## WORK TASK
When you copy from the entries that follow, take only the lines from the one with "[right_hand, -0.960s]" down to the one with "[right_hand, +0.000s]", keeping both ends and dropping every picture.

____ SOURCE MATERIAL

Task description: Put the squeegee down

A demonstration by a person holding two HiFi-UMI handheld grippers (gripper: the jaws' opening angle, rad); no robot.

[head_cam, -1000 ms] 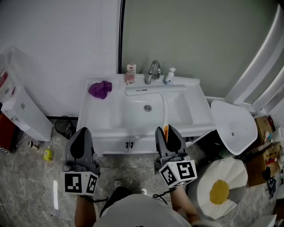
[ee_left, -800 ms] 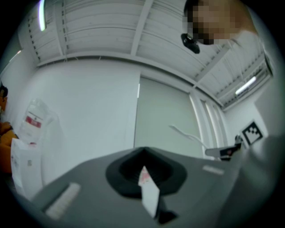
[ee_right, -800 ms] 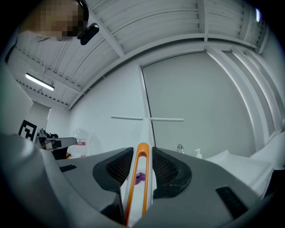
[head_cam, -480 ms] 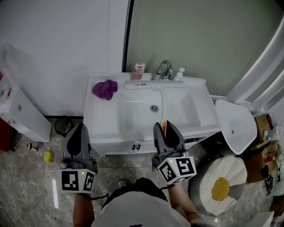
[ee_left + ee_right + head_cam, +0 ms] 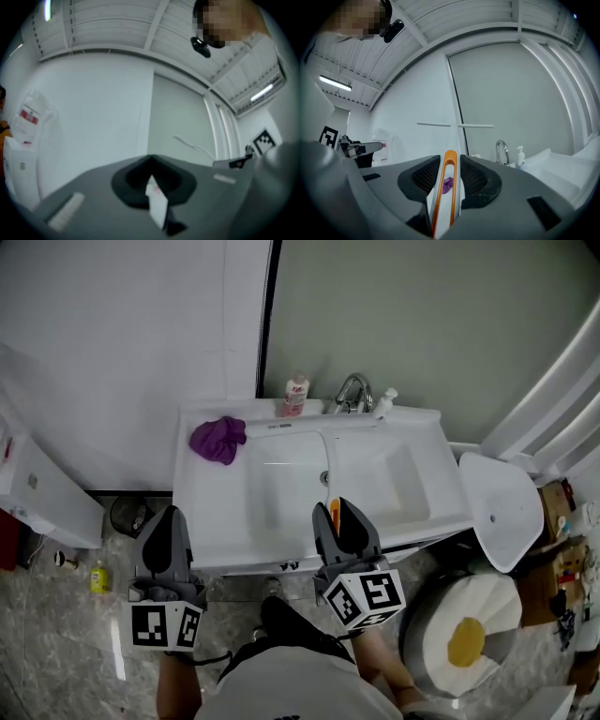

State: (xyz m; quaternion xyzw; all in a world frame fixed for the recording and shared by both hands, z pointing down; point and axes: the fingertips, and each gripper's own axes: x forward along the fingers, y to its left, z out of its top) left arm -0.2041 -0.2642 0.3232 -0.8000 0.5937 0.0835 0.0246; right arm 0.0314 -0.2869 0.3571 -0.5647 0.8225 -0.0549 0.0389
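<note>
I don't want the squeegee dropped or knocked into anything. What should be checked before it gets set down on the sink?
1. Grip: right gripper closed on the orange-and-white squeegee handle: ok.
2. Left gripper free, jaws together: ok.
3. Landing spot: white sink countertop has bare surface: ok.
4. Purple cloth, pink-labelled bottle and chrome tap sit toward the back, off the front edge: ok.
5. Gap between the squeegee's white blade and the tap: cannot tell.
</note>
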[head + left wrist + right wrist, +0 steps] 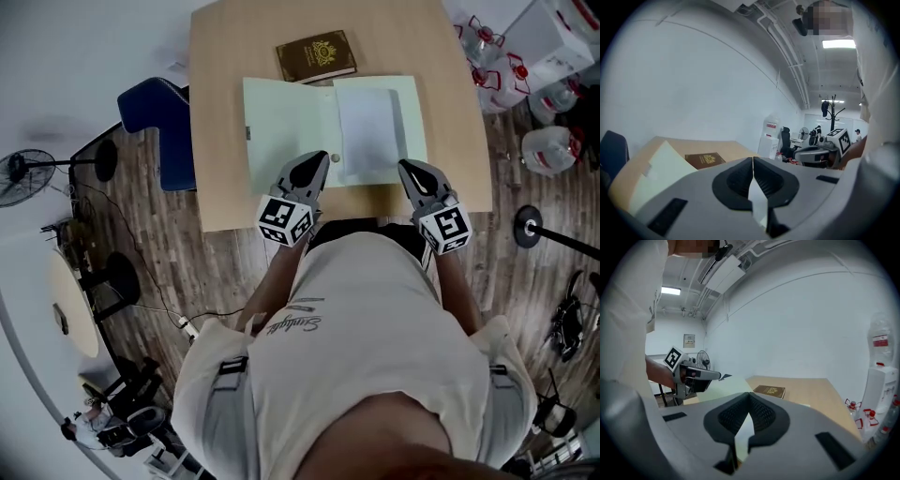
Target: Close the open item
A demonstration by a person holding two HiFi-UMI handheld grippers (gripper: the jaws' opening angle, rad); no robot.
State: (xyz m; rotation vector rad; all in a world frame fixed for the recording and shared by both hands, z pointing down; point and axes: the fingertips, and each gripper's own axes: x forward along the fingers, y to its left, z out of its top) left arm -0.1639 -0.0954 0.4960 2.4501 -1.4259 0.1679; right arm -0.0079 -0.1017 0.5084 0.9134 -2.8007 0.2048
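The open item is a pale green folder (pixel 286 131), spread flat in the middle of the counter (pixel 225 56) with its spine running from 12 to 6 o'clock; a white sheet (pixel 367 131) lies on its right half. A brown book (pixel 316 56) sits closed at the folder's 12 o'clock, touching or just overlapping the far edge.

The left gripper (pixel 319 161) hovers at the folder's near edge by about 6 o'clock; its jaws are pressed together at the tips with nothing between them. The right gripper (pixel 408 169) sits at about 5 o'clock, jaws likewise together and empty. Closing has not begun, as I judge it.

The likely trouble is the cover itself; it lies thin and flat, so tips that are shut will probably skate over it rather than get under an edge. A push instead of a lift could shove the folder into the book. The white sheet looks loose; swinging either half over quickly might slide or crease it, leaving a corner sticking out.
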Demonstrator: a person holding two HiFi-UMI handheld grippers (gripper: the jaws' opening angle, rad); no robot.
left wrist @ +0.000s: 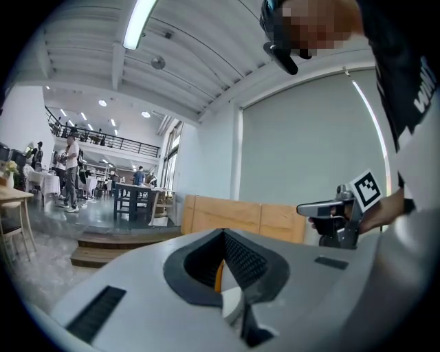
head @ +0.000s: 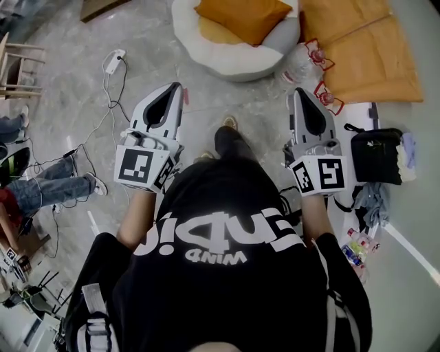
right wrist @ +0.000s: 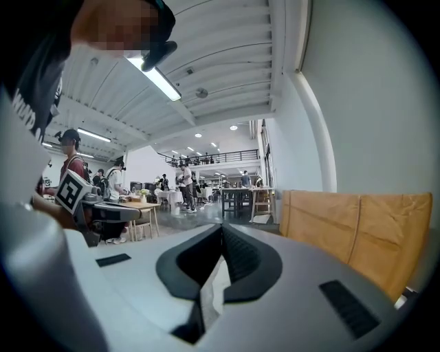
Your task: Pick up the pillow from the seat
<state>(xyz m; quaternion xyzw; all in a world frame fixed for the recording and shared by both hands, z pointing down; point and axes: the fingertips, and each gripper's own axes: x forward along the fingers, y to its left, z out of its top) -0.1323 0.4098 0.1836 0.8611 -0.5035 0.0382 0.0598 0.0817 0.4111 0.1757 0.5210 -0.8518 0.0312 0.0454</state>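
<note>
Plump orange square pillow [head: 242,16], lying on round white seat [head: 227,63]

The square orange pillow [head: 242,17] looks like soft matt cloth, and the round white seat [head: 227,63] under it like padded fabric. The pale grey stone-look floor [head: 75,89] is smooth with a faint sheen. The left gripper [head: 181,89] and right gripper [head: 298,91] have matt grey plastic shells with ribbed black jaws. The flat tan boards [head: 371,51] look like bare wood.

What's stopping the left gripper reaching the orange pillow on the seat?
Likely nothing: yes, reachable. The left gripper points toward the pillow atop the white seat, bare floor between. Its jaws are shut, so they must open first.
</note>
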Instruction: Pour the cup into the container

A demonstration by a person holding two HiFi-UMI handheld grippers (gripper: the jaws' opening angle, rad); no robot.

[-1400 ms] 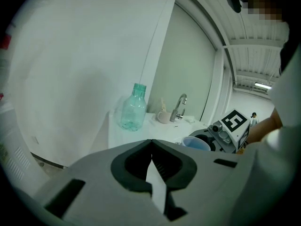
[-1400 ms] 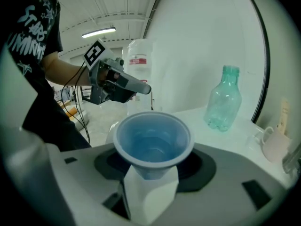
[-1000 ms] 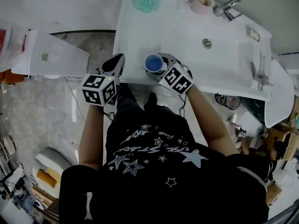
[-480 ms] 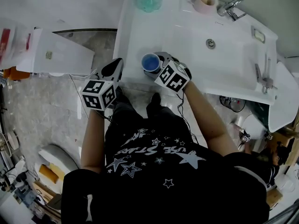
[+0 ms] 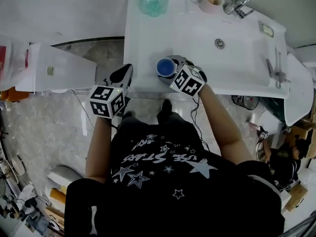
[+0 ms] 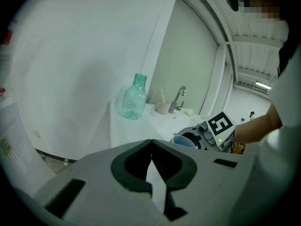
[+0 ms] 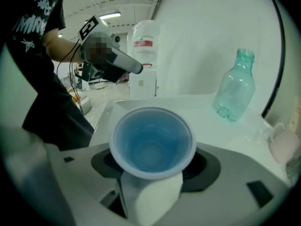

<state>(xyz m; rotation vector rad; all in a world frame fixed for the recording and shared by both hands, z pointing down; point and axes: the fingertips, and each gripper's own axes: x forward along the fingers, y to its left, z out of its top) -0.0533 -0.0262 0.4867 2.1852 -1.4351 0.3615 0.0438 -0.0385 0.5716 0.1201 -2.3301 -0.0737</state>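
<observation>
Before the washbasin counter (image 5: 148, 38), the person's black T-shirt (image 5: 168, 181) bears white lettering among stars; only "STAR" reads with any certainty. Past the counter, a big water bottle (image 7: 146, 34) wears a red label, too small to read.

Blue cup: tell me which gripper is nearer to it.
Right. The blue cup stands between the opening jaws of the right gripper; the left gripper, jaws together, hangs apart to the cup's left, beside the front edge of the sink.

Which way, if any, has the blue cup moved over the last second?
No. The blue cup stays at the front edge of the counter, at the same spot left of the drain.
</observation>
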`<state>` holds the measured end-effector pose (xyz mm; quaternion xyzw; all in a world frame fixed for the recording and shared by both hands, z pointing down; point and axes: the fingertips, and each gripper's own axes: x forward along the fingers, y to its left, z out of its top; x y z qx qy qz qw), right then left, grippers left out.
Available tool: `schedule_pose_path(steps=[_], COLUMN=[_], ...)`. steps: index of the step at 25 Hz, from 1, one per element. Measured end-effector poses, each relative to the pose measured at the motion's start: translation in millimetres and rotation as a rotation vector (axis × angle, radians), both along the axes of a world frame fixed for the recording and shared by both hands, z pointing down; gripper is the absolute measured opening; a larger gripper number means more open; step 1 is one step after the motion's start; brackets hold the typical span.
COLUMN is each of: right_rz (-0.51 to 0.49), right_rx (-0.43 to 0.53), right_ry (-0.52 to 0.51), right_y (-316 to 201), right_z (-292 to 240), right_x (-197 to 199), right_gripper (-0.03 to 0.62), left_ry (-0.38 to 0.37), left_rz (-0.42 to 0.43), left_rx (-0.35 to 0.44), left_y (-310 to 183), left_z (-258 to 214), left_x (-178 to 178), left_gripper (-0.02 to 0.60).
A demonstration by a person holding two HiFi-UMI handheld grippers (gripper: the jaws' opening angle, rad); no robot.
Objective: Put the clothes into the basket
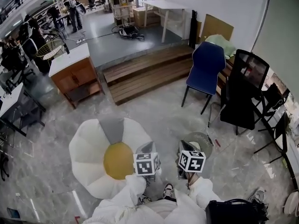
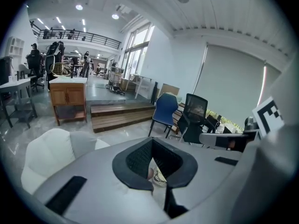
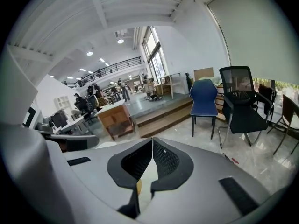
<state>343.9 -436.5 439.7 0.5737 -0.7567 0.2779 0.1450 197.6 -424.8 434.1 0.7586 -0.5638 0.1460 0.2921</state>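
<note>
A grey marbled floor (image 1: 154,120) fills most of the scene, and at its far side broad wooden steps (image 1: 145,76) rise to a raised grey platform. Near the person, on the left, lies a big flower-shaped cushion (image 1: 88,153), white petals round a yellow centre. Far right stand a black office chair (image 1: 245,87) and, just left of it, a blue chair (image 1: 205,69); far left of the steps is a low wooden cabinet (image 1: 74,76) with a white top. What looks like the basket (image 1: 202,141), round and grey, sits on the floor just beyond the right-hand marker cube, right of the cushion; its contents cannot be made out. The left gripper (image 2: 152,141) is held close in front of the person at the cushion's near right edge, its jaws closed tip to tip with nothing gripped, only a shoe (image 2: 158,176) showing through the gap lower down. The right gripper (image 3: 152,140), beside it and nearer the basket, is likewise closed and empty
</note>
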Motion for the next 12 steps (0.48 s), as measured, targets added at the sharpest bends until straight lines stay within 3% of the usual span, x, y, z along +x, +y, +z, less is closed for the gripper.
schedule_pose_path(steps=[12], right_rz=[-0.034], right_rx=[0.011], right_ry=[0.044], right_y=[23.8], right_z=[-6.4], right_x=[-43.3], right_gripper=[0.023], left_ry=[0.015], left_rz=[-0.023], left_rx=[-0.003], left_y=[22.4], left_z=[2.5], left_x=[-44.4], left_gripper=[-0.002])
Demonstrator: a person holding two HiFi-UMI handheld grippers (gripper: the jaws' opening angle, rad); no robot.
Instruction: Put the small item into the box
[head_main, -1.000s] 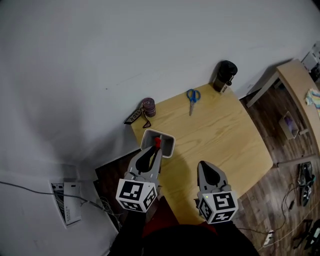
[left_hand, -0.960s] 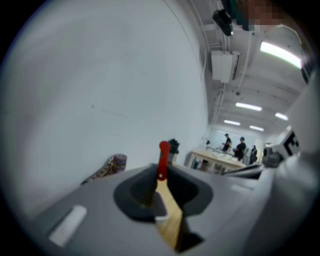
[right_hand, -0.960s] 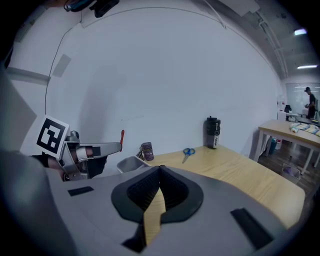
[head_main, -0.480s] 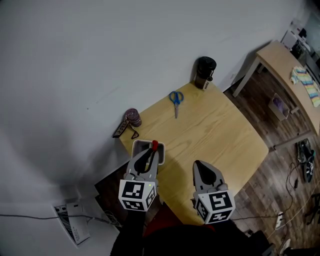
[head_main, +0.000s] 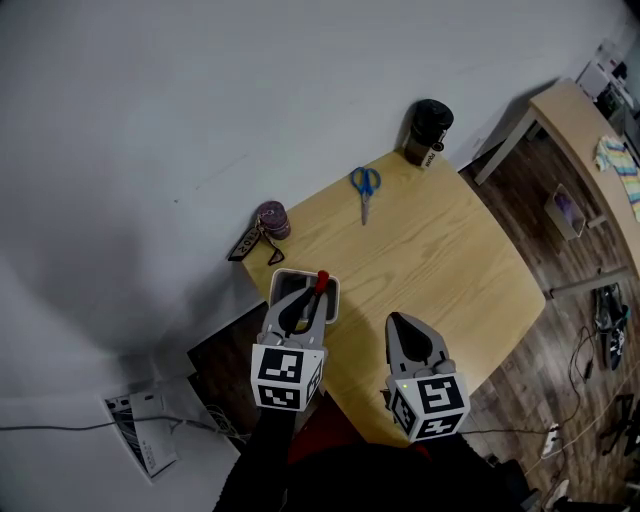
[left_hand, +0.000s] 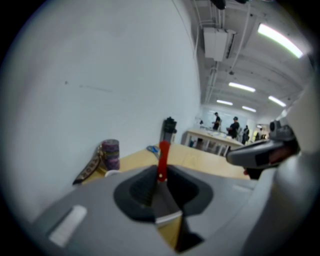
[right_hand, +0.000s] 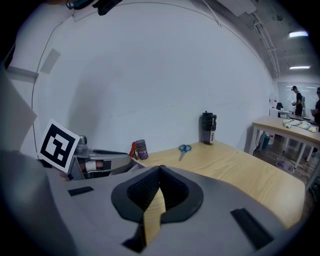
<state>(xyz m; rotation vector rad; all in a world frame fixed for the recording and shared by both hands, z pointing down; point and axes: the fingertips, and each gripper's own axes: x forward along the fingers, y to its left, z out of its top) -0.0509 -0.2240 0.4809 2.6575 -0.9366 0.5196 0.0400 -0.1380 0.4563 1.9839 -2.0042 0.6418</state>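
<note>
Pinches the small red item (left_hand: 162, 155) in the left hand-held gripper (left_hand: 161, 174), jaws closed tight on its grey lower part, red end poking out past the tips. Looks like a firm hold, good for no slipping on the way. Hangs just above the white box (head_main: 335, 302), right under and a bit ahead of the jaw tips, at the near corner of the bench (head_main: 440, 250). Seems held there ready for a small dip and a let-go, to drop the item inside. Not in the box yet, going by the head view: red end up over the box's far right corner, not down between the walls. Calls for a little care against catching on the rim or knocking the light box over. Rests the right hand-held gripper (head_main: 405, 328) off to the right of the left one, jaws pressed together with nothing between them, only bare wood beyond the tips. Probably parked there to stay out of the way, yet close enough to steady the box if needed. Farther ahead of both: blue scissors (head_main: 364, 185), a black bottle (head_main: 428, 128) at the far edge, and a purple roll (head_main: 273, 218) ahead and to the left of the left one, by the wall. No part in this job, by the look of it.
</note>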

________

## ANSWER FOR THE TASK
[right_hand, -0.960s] 
[head_main, -0.480s] 
[head_main, +0.000s] 
[left_hand, +0.000s] 
[right_hand, +0.000s] 

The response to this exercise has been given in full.